La noticia del asesinato de los sacerdotes, a quienes les habían asegurado los del Comité que no corrían peligro ninguno y hasta los habían puesto guardias para defenderlos, me hizo pensar que, estando yo en término municipal del Alcaudete, podría estar también en peligro próximo. Por esto determinamos que la misa del día siguiente se tuviera a las 6.
Día 31. Acudieron muy temprano a oír la santa misa los miembros de la familia Pineda, que estaban en la finca “El Molino”. Uno de los asesinados el día anterior había sido el hijo mayor de Pineda. Todos confesaron y comulgaron en la misa, siendo aquella misa la última que yo pude celebrar hasta mi liberación, y la última confesión y comunión del Sr. Pineda, de sus dos hijos y de su futuro yerno. ¡Qué pena y qué emoción!
El día transcurrió como el anterior, pero con dos novedades: el encuentro con don Bernardo, que regresaba del “Pilón” provisto de un carnet socialista y con noticias de su casa y la visita de mi tío Faustino, que había estado con mis padres.
Cuando acudí a la casa de “Los Villarejos”, capté una ingenuidad de la sobrina pequeña de los dueños, la cual me espetó a boca de jarro la siguiente pregunta: “¿Es cierto que se va Vd. porque los de Alcaudete lo quieren matar?”

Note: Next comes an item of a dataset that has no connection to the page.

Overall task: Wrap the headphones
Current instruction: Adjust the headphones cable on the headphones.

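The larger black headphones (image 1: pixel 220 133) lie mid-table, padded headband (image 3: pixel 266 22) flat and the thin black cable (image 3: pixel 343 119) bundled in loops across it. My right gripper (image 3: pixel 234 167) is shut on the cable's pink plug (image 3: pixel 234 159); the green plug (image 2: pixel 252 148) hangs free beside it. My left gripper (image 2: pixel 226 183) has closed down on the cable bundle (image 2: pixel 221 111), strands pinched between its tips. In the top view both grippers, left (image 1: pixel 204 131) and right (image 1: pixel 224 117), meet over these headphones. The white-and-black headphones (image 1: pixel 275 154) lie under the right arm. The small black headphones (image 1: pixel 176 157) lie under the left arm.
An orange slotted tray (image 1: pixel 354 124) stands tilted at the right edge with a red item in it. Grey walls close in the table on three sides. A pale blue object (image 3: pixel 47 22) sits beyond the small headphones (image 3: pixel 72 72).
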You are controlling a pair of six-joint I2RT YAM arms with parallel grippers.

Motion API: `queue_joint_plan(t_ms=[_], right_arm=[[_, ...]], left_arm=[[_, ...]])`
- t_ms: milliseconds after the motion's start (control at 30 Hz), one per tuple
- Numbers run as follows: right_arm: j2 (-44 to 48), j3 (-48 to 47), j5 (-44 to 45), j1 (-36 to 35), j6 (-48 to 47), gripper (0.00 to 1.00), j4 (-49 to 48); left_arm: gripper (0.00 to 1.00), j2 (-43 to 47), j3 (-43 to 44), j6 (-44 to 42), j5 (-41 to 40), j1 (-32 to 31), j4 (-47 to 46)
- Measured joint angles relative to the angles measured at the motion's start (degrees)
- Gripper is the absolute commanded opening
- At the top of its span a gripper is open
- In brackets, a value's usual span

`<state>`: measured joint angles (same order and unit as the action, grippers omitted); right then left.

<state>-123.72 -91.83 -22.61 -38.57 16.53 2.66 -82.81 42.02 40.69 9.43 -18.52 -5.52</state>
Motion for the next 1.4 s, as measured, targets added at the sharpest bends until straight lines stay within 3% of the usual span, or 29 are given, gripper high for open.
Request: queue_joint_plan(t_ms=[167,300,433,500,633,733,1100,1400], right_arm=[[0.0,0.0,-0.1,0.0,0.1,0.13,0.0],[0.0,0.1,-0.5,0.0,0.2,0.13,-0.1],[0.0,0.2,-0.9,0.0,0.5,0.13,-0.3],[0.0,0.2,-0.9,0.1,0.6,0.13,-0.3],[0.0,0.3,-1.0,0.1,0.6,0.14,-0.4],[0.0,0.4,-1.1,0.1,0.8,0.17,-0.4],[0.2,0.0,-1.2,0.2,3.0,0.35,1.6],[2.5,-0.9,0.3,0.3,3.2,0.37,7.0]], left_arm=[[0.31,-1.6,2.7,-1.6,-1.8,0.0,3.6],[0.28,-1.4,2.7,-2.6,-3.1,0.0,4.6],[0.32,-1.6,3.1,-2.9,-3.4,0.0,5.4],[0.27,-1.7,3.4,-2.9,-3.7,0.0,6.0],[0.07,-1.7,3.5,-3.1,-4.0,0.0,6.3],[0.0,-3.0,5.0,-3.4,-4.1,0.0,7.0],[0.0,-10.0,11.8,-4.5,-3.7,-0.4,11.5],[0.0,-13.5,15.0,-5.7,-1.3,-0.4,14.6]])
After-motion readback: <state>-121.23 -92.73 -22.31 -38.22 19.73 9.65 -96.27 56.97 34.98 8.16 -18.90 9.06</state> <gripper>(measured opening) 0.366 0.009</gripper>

Como es cierto que los niños dicen las verdades, procuré investigar y supe que, en efecto, estaban decididos los de Alcaudete a venir por mí. Esta noticia me hizo explicarme el viaje precipitado de Julián, el miliciano novio de la Presenta, y la expresión que me dirigió ella diciéndome que dejaba la casa. Una vez comprobado que se me preparaba la celada, salí de la casa acompañado del simpático e inteligente Miguel, y me dirigí a la labranza del tío Feliciano, pidiéndole que me ocultase en sitio donde ni los pájaros pudieran llegar.
Me trató con gran afabilidad, me dio de cenar leche en un cántaro roto y me invitó a dormir en el chozo. A poco, se oyeron los ladridos de los perros y voces de hombres, que eran, por fortuna, Arias, el criado de Bautista, y el simpático Moisés, los cuales me traían encargo urgente de salir porque los de Alcaudete, según noticias recibidas en el mismo pueblo por tío Atanasio y en Talavera por mi hermana, querían a todo trance prenderme y vendrían aquella misma noche o al día siguiente de madrugada. Aquí empezó la peregrinación.
En la era de “Los Peazones” esperaba Eusebio, el fiel criado de tío Atanasio, quien nos consoló diciendo que íbamos a escondernos, aunque creía que esos cafres darían con nosotros.
Empezamos a caminar por terreno labrado, fuera de camino, guiados por Bautista y, tras mucho andar tropezando y cayendo, llegamos a una loma donde se dispuso que pasáramos la noche arropados cada uno con una manta de mulas. El colchón era la tierra, con las hendiduras de los surcos, la lana, el rastrojo; la cabecera, mi chaqueta y mi gorra. Y no digo más porque no lo había.